• What is needed: Which lines of the entries below run from the one holding "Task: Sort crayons" to the one holding "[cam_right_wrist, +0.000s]", inclusive? Set down exactly those lines and no others.

• Dataset records:
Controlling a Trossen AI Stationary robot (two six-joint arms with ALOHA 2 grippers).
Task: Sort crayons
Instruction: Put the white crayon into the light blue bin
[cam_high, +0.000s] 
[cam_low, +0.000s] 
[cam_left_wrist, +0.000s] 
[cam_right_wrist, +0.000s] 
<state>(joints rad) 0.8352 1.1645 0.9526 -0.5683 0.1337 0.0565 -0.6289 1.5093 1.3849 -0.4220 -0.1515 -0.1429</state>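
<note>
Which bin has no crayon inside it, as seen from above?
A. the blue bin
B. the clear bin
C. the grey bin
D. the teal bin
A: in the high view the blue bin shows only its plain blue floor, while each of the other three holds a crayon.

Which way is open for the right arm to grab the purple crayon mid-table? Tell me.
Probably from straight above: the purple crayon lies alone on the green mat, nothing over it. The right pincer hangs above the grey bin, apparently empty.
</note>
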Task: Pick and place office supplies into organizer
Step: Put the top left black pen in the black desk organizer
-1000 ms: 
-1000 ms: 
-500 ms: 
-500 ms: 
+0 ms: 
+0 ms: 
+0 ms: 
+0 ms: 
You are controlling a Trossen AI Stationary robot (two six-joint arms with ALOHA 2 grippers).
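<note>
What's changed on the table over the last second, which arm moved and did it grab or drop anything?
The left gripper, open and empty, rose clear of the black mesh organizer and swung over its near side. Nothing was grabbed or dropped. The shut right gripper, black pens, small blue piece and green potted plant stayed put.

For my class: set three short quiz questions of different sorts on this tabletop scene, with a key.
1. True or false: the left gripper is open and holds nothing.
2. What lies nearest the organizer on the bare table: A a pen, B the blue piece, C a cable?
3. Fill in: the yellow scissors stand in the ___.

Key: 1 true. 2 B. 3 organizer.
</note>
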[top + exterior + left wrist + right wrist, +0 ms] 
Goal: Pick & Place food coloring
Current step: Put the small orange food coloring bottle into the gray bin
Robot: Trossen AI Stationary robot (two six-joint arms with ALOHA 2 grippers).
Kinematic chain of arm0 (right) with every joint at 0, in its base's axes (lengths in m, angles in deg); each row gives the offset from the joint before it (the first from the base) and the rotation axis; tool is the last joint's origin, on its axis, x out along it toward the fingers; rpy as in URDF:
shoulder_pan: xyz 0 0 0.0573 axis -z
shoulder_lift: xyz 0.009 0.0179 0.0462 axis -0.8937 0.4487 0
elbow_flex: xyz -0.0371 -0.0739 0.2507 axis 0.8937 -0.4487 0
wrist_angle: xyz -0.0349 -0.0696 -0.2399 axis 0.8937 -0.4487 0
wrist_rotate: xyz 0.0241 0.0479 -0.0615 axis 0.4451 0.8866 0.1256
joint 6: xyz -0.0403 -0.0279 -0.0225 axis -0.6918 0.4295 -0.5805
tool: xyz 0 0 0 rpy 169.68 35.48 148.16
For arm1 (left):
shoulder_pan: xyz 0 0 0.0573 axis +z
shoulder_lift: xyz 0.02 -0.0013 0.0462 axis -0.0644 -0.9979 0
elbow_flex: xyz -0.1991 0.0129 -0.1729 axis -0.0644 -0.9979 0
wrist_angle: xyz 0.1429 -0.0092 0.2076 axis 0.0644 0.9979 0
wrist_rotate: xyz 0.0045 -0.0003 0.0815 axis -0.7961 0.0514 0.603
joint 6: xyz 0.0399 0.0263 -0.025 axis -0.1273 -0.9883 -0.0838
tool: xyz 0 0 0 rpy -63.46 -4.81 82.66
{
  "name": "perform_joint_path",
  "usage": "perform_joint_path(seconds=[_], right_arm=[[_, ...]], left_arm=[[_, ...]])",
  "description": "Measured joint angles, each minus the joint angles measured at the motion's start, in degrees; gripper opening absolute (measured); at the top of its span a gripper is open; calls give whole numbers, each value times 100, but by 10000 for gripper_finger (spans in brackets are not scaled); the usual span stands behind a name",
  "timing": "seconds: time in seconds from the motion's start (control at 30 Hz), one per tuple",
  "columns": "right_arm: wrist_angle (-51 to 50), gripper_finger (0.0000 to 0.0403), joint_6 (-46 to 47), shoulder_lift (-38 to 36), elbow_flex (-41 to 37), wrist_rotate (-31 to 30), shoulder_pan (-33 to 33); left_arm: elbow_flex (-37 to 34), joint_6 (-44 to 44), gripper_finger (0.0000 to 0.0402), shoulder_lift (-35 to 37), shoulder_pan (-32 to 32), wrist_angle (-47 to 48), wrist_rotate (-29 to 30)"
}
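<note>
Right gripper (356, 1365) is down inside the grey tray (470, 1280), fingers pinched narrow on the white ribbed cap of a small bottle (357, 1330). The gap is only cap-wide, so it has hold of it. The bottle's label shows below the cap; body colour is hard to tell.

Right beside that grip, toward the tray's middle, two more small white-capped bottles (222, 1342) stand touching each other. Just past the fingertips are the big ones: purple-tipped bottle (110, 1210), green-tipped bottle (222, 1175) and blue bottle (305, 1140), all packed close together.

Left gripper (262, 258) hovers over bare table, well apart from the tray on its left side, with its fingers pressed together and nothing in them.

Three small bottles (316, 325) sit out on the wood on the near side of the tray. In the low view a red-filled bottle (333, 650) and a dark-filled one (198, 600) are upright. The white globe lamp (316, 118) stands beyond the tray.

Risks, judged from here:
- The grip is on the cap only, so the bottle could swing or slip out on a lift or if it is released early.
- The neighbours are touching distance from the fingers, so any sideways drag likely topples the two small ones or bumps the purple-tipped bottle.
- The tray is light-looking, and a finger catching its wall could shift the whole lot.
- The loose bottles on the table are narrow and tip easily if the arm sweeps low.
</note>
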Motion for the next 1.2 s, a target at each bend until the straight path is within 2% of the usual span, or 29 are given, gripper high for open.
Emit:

• Task answer:
Task: Sort crayons
Instruction: Put the white crayon into the light blue bin
[cam_high, +0.000s] 
[cam_low, +0.000s] 
[cam_left_wrist, +0.000s] 
[cam_right_wrist, +0.000s] 

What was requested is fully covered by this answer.